I don’t know why I tried to argue with you on Saturday about that. I should have told you that having the intent was just as bad as actually having sex and stopped arguing with you. _


----------



## Runs like Dog (Feb 25, 2011)

If my wife ever said that to me I'd laugh so hard I'd wet myself. I mean if she banged him like she bangs me that must make him the Pope.


----------



## ing (Mar 26, 2011)

Oh this.. 
My stbxw told me about the EA then noticing how crushed I was made it a PA and left me. 

"At least I was honest about it"


----------



## crossbar (Aug 25, 2011)

Jellybeans is always on the mark! You need to talk to her and make her understand that she didn't do you any favors by not going physical with this guy. It's not something to be proud of because, even though she may not have give him her ENTIRE body, she did give him a piece of her heart. 

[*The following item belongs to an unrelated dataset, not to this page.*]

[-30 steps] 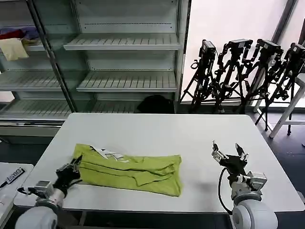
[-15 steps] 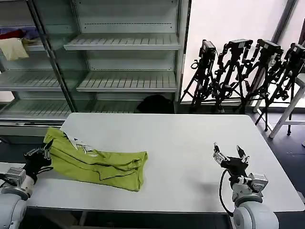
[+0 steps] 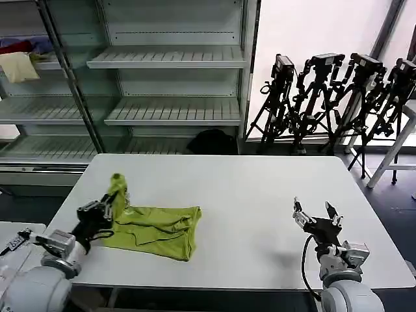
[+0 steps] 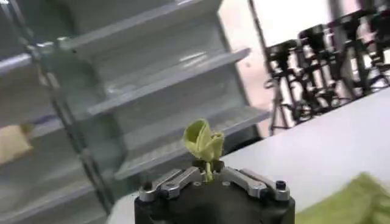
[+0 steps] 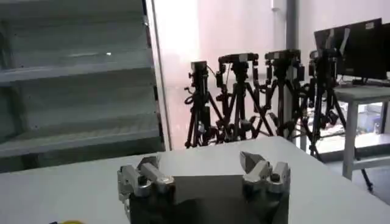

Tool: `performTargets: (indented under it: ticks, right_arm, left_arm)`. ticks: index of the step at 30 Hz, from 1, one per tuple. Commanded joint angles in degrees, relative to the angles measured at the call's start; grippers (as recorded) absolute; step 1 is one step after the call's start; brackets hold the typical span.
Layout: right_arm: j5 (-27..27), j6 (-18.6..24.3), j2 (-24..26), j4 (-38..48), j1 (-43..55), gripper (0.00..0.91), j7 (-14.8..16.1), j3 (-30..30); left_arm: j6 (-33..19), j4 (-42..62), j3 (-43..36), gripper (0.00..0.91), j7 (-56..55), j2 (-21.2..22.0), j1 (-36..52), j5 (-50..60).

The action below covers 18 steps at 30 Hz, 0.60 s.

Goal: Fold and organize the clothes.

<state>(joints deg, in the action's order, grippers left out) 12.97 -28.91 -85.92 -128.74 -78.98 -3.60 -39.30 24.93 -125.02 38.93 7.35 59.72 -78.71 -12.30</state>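
Observation:
The lime yellow-green T-shirt (image 3: 156,229) lies bunched in a folded strip on the left half of the white table (image 3: 247,195). Its left end is lifted off the table into a small peak. My left gripper (image 3: 109,205) is shut on that raised end; in the left wrist view a pinched tuft of the T-shirt (image 4: 204,141) sticks up from between the fingers of the left gripper (image 4: 208,172). My right gripper (image 3: 316,212) hovers open over the table's right front part, far from the shirt, and the right gripper (image 5: 204,165) holds nothing.
Empty metal shelves (image 3: 172,62) stand behind the table. A cream, red and purple cloth pile (image 3: 23,58) sits on the far left shelf. Camera tripods (image 3: 331,97) crowd the back right. A lower side table (image 3: 16,240) adjoins the front left corner.
The left gripper first dragged the shirt's left end far to the left, bunching the cloth. It has now come back toward the right and raised that end into a peak. The right gripper stayed put.

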Motion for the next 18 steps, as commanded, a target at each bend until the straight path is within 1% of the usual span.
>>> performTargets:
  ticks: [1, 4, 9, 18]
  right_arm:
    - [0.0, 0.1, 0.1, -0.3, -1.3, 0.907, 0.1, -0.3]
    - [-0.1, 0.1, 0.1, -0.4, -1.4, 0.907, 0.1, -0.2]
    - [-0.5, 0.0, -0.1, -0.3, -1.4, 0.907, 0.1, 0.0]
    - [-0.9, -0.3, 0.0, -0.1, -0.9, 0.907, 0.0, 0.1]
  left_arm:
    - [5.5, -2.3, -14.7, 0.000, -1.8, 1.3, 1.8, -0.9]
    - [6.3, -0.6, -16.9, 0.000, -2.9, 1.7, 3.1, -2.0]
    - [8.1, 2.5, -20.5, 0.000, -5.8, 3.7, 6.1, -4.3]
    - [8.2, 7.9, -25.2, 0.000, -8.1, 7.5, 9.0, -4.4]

Someone gave me a great definition on what cheating is one time. Cheating is when you do something or say something to someone else that you wouldn't do in front of your spouse. That's cheating. She needs to understand that.


----------



## tm84 (Jul 24, 2011)

As a wayward, I have never once even thought that it would be appropriate to "pat myself on the back" like that. It's really disrespectful to you and shows how little she has accepted her role in what happened.


----------



## AppleDucklings (Mar 27, 2011)

This totally reminded me of back when I was first becoming suspicious of his affair but did not yet have the proof. I knew I was not comfortable with his relationship with her but he would always tell me "She's just my friend. You wouldn't be comfortable with my friendship with her, but at least I ain't fvcking her!" Ummm,,,yeah he was. 
Well......
Well, at least I didn't call the cops to have my cheating husband thrown off my property when he refused to leave after he had already moved out.....oh wait, yes I did.
Well, at least I didn't threaten to press theft charges against him if he didn't immedietly return my belongings when he stole from me after the divorce was final...oh wait, yes I did.
Well, at least I didn't use his own toothbrush to clean the dog's teeth after I found out about his affair....oh wait, yes I did.


----------



## uphillbattle (Aug 17, 2011)

AppleDucklings said:


> This totally reminded me of back when I was first becoming suspicious of his affair but did not yet have the proof. I knew I was not comfortable with his relationship with her but he would always tell me "She's just my friend. You wouldn't be comfortable with my friendship with her, but at least I ain't fvcking her!" Ummm,,,yeah he was.
> Well......
> Well, at least I didn't call the cops to have my cheating husband thrown off my property when he refused to leave after he had already moved out.....oh wait, yes I did.
> Well, at least I didn't threaten to press theft charges against him if he didn't immedietly return my belongings when he stole from me after the divorce was final...oh wait, yes I did.
> Well, at least I didn't use his own toothbrush to clean the dog's teeth after I found out about his affair....oh wait, yes I did.


:lol::lol::lol:
You have such nice vindictive qualities about you:smthumbup:


----------



## Corkey88 (Sep 16, 2010)

Your post did make me laugh. I have heard "Well it was only sex. I didn't really have strong feelings for him". These types of statements are made by spouses who just don't get it. Oh they would get it if they were cheated on, but they don't get why you are "overreacting". I would be very careful with your wife and watch her carefully...clearly if this was no big deal, then why not do it again?


----------



## Chrono (Mar 23, 2011)

Corkey88 said:


> I would be very careful with your wife and watch her carefully...clearly if this was no big deal, then why not do it again?


Sigh...

This is what concerns me the most. The knowledge that she can bury this EA quickly and without remorse worries me greatly. Even more so at what other things she could bury without remorse.


----------



## Corkey88 (Sep 16, 2010)

Chrono said:


> Sigh...
> 
> This is what concerns me the most. The knowledge that she can bury this EA quickly and without remorse worries me greatly. Even more so at what other things she could bury without remorse.


Hey Chrono, I read your post about your wife sending naked pictures to another man and I can honestly tell you, I know exactly how you feel. It ended my relationship to a woman I thought I was going to marry. Don't kid yourself - it is a big deal...huge deal and it is infidelity. Most guys would dump her butt for this. She needs to understand the gravity of the situation. No one should be seeing her naked body other than you, her husband. If she doesn't get that, do you wan to be with her?


----------



## LonelyNLost (Dec 11, 2010)

Ugh, yeah, my stbx did the same with his first affair. But, honestly, I really think that he DID become physical with her. The conversations I found were all flirtatious and I think it was purely an attraction thing. I don't think he loved her or anything. I almost, ALMOST, wish that both the affairs were just physical and not an EA. I might have preferred just a ONS. Who knows. It hurt like hell, either way.


----------